Slav tarihi açısından Avarlar'ın büyük önemi vardır. Atlı göçebe bir toplum olan Avarlar, savaşlarında ve seferlerinde kendilerine piyade hizmeti görecek asker sağlamak amacıyla fethettikleri yerlere Slav kavimlerini yerleştirmişler, sınır boylarında koruyucu göçler olarak kullanmışlardır. Slavlar, Avarlar sayesinde Elbe, Karpat, Vistül, Dalmaçya, Balkanlar ve Macaristan gibi çok geniş bir alana yayılmışlardır. Bu nedenle Slavlar genişlemelerini ve bu kadar geniş bir alana yayılmalarını Avarlar'a borçludurlar. Avarlar her şeye karşın Slavlar'ı çok derinden etkilemişlerdir.

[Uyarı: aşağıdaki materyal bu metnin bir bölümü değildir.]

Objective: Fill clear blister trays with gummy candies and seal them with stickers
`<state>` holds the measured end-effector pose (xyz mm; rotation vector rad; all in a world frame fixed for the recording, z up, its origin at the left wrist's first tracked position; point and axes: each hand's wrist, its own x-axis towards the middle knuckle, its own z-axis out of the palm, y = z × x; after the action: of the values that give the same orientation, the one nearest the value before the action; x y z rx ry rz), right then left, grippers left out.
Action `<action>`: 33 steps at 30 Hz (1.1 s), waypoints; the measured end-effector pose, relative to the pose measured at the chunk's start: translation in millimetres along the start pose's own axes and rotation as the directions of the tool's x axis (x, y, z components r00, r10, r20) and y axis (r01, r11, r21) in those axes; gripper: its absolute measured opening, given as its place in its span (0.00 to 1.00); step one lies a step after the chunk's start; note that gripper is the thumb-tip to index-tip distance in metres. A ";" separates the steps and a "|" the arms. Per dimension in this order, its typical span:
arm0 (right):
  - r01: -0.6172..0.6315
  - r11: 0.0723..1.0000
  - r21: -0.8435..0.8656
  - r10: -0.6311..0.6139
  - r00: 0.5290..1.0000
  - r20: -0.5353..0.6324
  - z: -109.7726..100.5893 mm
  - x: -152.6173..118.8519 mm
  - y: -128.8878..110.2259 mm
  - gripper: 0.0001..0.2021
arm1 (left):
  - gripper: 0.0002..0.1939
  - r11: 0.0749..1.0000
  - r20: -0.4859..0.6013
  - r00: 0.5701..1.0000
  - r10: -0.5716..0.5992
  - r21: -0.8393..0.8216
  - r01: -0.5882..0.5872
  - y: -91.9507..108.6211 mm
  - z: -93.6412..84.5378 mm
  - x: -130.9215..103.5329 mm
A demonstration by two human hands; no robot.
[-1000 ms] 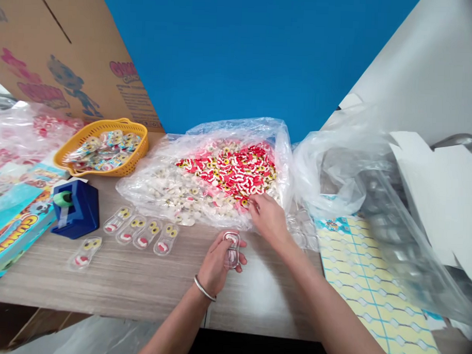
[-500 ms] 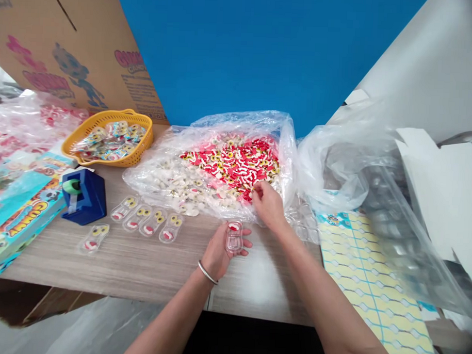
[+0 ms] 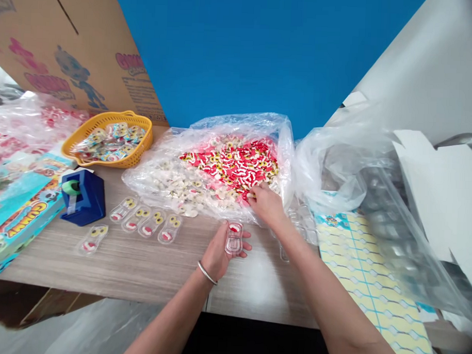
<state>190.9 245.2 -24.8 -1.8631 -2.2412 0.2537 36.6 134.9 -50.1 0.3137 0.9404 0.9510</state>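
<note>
On my left hand [image 3: 219, 251] rests a clear plastic blister tray [image 3: 234, 239] with a red-and-white mouth-shaped candy in its upper hollow; the thumb holds its side and the fingers reach out beneath. My right hand [image 3: 266, 203] is at the near right edge of the candy pile [image 3: 240, 164], fingers bent together among the pieces; what they pinch is hidden. The pile of red-and-white mouths and yellow eyes lies in an opened clear plastic bag [image 3: 158, 177]. Left of my hands, several filled blister trays [image 3: 170, 229] lie on the table [image 3: 147, 272], each with eyes and a mouth.
A blue tape dispenser [image 3: 88, 197] stands by a yellow basket [image 3: 142, 147] of wrapped candies. At far left is a printed display box [image 3: 29, 211]. To the right are a yellow label sheet [image 3: 353, 253] and clear plastic trays [image 3: 389, 218]. A blue panel [image 3: 263, 54] rises behind.
My right hand has shifted slightly left and down into the near edge of the pile, its fingers curling lower. My left hand with the blister tray has hardly moved.
</note>
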 end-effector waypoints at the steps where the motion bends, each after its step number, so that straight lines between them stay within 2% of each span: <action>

Slav kaynaklarında Avarlar ile ilgili çeşitli bilgiler görülmektedir. Slavlar Avarlar'ı kullanarak ilerlemişler ve yayılmışlar, daha sonra Avarlar'ın yok olmasıyla bugünkü durumlarına gelmelerini sağlayan sürece girmişlerdir. Slavların dilinde var olan "Avarlar gibi yok oldular" sözü, Slavların Avarlar'ın yıkılmasından ve onların yerlerini böylece ele geçirmelerinden dolayı sahip oldukları sevinci dile getirmektedir.
Avarlar'da Din
Din açısından Avarlar ile ilgili kaynaklar değişik bilgiler vermektedir. Diğer Orta Asya ve göçebe kavimleri gibi Avarlar'ın da şamanist oldukları düşünülebilir. Avarlar'da şamanlık ve şamanlar bulunduğunu gösteren bazı sözcükler, onların dilini yansıtan belgelerde ortaya çıkmıştır. Bizans kaynakları da büyücü veya sihirbaz olduğu sanılan bir kişinin Bayar Kağan'ın eliden kaçtıktan sonra Bizans İmparatorluğu'na sığındığını söylemektedir. Bu gibi veriler Avarlar'ın temelde ve başlangıçta şamanlık dinini benimsediklerini göstermektedir.
Avrupa'nın içlerine girdikçe ve Avrupalı uluslarla ilişki kurdukça Hıristiyanlık Avarların önüne çıkmıştır. Bazı Bizans rahiplerinin Avar ülkesinde Hıristiyanlığı yaymak için çalıştıklarına dair bilgiler vardır. Hıristiyan papazları propaganda yaparken yakalayan Avarlar bunlara pek bir şey yapmamış, sonra da serbest bırakmışlardır. Worms piskoposunun Avar ülkesinde Hıristiyanlık propagandasına çıktığı tarih kaynaklarında açıkça yazılmıştır. Avarlar Hıristiyan piskoposlara dokunmadıkları gibi, Hıristiyan olmaya da yanaşmamışlardır.
Avarların Hıristiyanlığı benimsemesi ancak Franklar'ın ülkeyi ele geçirmesinden sonra başlamıştır. Frank Kralı Büyük Karl'ın gönlünü kazanarak ülkeyi kurtarmak isteyen Avar Kağanı Hıristiyanlığı benimseyince, onunla beraber birçok kişi de Hıristiyan olmuştur. Ama ülke gene de elden gidince, Avarlar arasında bu kez de Hıristiyanlığa karşı bir tutum ortaya çıkmıştır.